What the task requires.
Locate each line in the records containing "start". Copy it.

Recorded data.
● ● ● ●

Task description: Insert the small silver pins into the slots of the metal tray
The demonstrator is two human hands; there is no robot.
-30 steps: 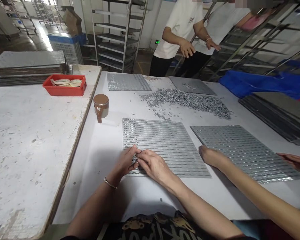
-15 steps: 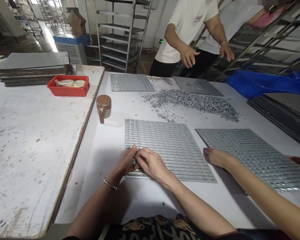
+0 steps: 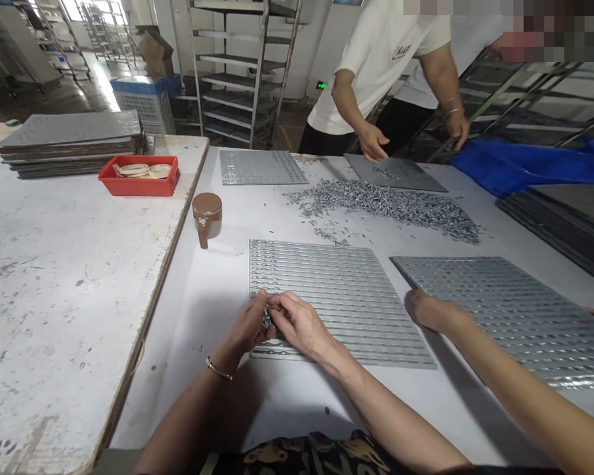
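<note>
My left hand (image 3: 250, 324) is closed round several small shiny metal pieces (image 3: 266, 319), part of which show between its fingers. My right hand (image 3: 299, 323) meets it from the right, its thumb and fingertips pinched together at the pieces; what exactly they pinch is hidden. Both hands are over the left front part of a grey ridged plate (image 3: 341, 297). Dark, oval pieces sit in rows along the plate's left side. Beyond the plate spreads a long heap of the same kind of small metal pieces (image 3: 391, 203).
A co-worker's hand (image 3: 438, 311) grips another ridged plate (image 3: 505, 297) on my right. A lidded brown mug (image 3: 207, 214) and a red tray (image 3: 139, 187) stand at left. Another person's hand (image 3: 373, 142) is over a far plate (image 3: 420, 177). Stacked plates (image 3: 74, 145) lie back left.
My hands stay together over the plate with little movement. Across the table, a person's hand has lowered to the far plate. The co-worker's plate on the right has tilted and shifted slightly.
</note>
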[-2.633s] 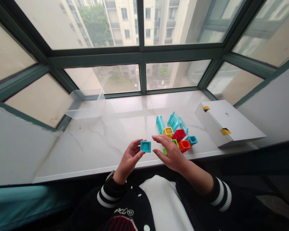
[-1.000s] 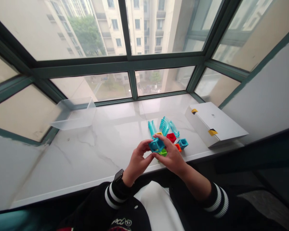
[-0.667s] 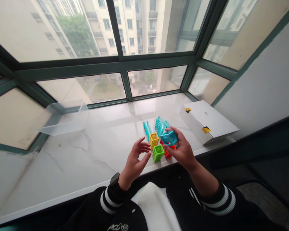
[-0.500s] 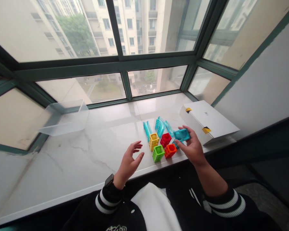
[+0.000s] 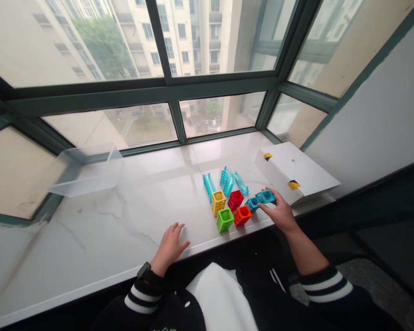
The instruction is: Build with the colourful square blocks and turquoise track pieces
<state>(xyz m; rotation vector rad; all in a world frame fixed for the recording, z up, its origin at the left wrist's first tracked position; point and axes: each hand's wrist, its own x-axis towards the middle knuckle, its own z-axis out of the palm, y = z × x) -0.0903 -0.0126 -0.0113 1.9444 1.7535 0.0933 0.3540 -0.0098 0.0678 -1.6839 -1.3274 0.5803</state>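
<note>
Window frames (image 5: pixel 141 89) of dark green metal fill the upper half of the picture, and tall apartment buildings show behind the glass. Below them a white marble windowsill (image 5: pixel 124 220) runs across the frame. On its left part, at the middle left of the picture, lies a clear plastic box (image 5: pixel 86 172), and at the right stands a white cardboard box (image 5: pixel 296 170) with yellow and black tape. Near the center of the sill, three teal plastic chutes (image 5: pixel 226 179) lie together, and in front of them stand a yellow cube (image 5: pixel 218 202), a red cube (image 5: pixel 235 200), a green cube (image 5: pixel 225 219) and an orange cube (image 5: pixel 242 215), all hollow and upright. A small blue cube (image 5: pixel 252 204) sits to the right of them, touching a blue block (image 5: pixel 265 196). The right hand (image 5: pixel 281 211) is at the lower right of this group, with its fingers on the blue block, narrow over it, but I cannot tell if it grips or only touches. The left hand (image 5: pixel 169 248) lies open on the front edge of the sill, well apart from the cubes and holding nothing. Nothing stands between the hands and the cubes, but the white cardboard box is just behind the blue block.
</note>
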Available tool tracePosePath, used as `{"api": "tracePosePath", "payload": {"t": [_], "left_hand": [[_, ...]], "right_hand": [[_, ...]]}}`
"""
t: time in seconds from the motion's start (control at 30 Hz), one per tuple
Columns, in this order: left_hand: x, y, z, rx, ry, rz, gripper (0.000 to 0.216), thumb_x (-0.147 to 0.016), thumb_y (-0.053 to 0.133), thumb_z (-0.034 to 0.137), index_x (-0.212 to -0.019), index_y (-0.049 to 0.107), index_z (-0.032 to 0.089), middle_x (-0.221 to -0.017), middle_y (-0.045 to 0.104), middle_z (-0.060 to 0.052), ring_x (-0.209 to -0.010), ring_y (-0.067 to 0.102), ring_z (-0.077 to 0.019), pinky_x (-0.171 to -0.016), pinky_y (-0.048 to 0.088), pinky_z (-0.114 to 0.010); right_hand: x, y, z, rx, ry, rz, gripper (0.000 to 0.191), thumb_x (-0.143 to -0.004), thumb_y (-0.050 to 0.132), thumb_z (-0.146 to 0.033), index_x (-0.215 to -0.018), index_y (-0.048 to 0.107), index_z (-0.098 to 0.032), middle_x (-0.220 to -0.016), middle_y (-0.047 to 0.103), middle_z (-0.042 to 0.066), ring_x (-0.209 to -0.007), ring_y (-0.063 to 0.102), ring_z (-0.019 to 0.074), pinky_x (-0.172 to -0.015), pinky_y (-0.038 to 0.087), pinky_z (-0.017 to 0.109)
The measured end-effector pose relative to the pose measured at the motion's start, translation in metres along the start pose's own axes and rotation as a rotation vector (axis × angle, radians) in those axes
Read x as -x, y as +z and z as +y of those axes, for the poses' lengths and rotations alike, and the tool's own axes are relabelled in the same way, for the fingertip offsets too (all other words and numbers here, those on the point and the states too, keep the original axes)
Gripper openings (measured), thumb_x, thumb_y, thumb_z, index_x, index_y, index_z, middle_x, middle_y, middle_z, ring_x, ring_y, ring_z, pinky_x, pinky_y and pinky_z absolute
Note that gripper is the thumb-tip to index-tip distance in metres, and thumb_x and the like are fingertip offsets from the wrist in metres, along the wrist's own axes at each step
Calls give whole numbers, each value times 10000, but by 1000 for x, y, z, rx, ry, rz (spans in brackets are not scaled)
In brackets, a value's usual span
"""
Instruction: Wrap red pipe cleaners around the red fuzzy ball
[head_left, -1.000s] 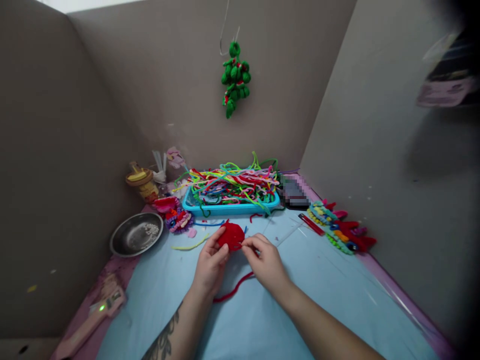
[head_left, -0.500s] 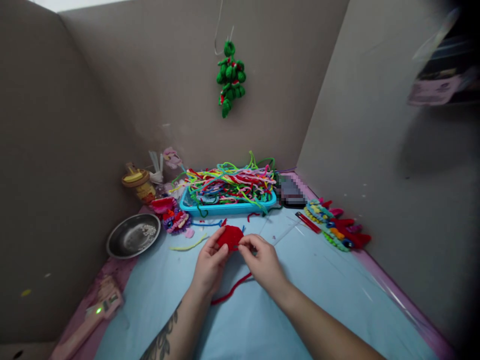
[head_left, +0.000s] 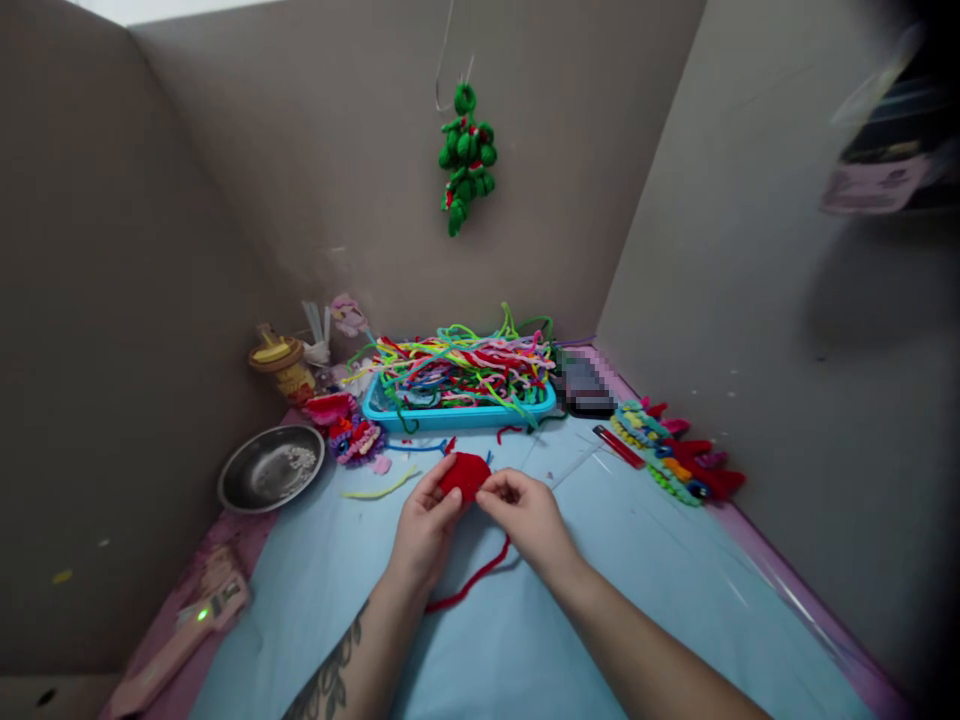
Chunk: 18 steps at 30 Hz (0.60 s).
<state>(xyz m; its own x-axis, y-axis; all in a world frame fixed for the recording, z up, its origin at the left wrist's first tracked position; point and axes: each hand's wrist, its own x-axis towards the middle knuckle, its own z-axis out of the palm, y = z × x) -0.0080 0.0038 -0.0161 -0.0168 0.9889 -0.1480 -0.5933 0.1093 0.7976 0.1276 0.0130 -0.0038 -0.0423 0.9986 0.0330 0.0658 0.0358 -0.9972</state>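
Left hand [head_left: 426, 522] grips the red piece [head_left: 469, 474] nearside of the blue tray [head_left: 461, 420], right hand [head_left: 529, 512] pinches at the piece's edge, grip contents hidden; red strand [head_left: 471, 588] now curves up more steeply, suggesting edge work continues.

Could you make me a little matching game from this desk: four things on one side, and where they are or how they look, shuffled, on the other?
Things:
1. red piece
2. metal bowl
3. green ornament
4. blue tray

Places and states:
A. heaped with colourful strands
B. hanging in front of the back wall
C. held in the left hand
D. has small white bits inside

Right pairs: 1-C, 2-D, 3-B, 4-A.
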Motion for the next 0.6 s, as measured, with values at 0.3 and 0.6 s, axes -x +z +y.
{"api": "tracePosePath", "payload": {"t": [0.3, 0.6], "left_hand": [[2, 3, 1, -17, 24, 34, 568, -626, 759, 193, -1165, 585, 141, -1085, 675, -152, -1032, 613, -265, -990, 372, -430], [-1, 2, 1, -15, 23, 61, 562, -648, 741, 188, -1180, 566, 144, -1082, 677, -147, -994, 631, -236, -957, 403, -387]], "right_hand": [[0, 0, 0, 168, -61, 23, 112, -704, 580, -253, -716, 647, -164, -648, 631, 24, -595, 545, 157, -581, 430, 259], [1, 0, -2, 297, -163, 42, 121, -754, 543, -232, -684, 621, -173, -644, 614, 16, -581, 537, 147, -536, 406, 238]]}}
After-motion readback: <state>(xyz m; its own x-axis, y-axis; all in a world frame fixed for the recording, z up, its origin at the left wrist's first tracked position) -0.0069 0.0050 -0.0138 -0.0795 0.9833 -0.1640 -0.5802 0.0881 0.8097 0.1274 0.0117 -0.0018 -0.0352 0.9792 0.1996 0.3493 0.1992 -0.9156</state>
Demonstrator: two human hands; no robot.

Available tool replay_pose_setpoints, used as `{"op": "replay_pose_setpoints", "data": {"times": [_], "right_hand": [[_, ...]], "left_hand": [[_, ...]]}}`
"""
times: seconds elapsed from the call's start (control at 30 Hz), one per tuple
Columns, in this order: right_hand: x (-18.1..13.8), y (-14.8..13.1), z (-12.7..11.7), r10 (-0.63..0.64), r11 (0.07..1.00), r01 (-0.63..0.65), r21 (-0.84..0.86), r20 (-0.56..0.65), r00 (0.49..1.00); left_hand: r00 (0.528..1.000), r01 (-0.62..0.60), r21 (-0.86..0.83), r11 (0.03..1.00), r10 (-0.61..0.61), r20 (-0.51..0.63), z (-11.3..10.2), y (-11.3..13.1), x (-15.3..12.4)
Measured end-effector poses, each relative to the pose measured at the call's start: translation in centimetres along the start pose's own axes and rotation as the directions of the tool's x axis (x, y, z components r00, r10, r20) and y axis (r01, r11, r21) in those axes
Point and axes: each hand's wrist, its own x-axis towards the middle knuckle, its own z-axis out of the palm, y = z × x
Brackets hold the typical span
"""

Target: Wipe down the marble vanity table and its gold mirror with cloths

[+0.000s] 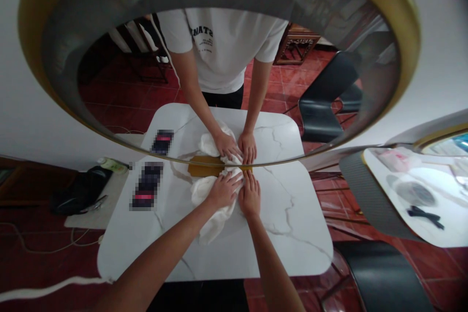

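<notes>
My left hand (224,190) presses a crumpled white cloth (210,209) against the tabletop, its fingers bent over a bunched part of it. The cloth reaches a flat gold-coloured piece (201,167) at the foot of the mirror. Close beside it, my right hand (250,194) lies with fingers stretched out, their tips at the right end of the gold piece. Above stands a large round mirror (234,73) in a thick gold rim, which reflects both arms, the cloth and a white T-shirt.
The hands work on a white marble-patterned table (288,243). A phone-like object (146,186), blurred out, lies at its left. A black chair (383,273) stands at right, near another white table (449,234) with a dark strap-like item. A black bag (82,190) sits at far left.
</notes>
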Motion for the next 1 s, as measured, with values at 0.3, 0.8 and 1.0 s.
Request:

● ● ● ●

Task response.
t: time in seconds from the motion's start (control at 30 Hz), one per tuple
The measured end-effector pose relative to the pose measured at the motion's start, translation in metres along the start pose's own axes and rotation as a rotation vector (axis × angle, radians) in those axes
times: seconds elapsed from the call's start (control at 30 Hz), one per tuple
Measured end-effector poses, each relative to the pose measured at the call's start: translation in centimetres along the start pose's own axes and rotation as the directions of the tool's x axis (x, y, z components r00, r10, r20) and y axis (r01, r11, r21) in those axes

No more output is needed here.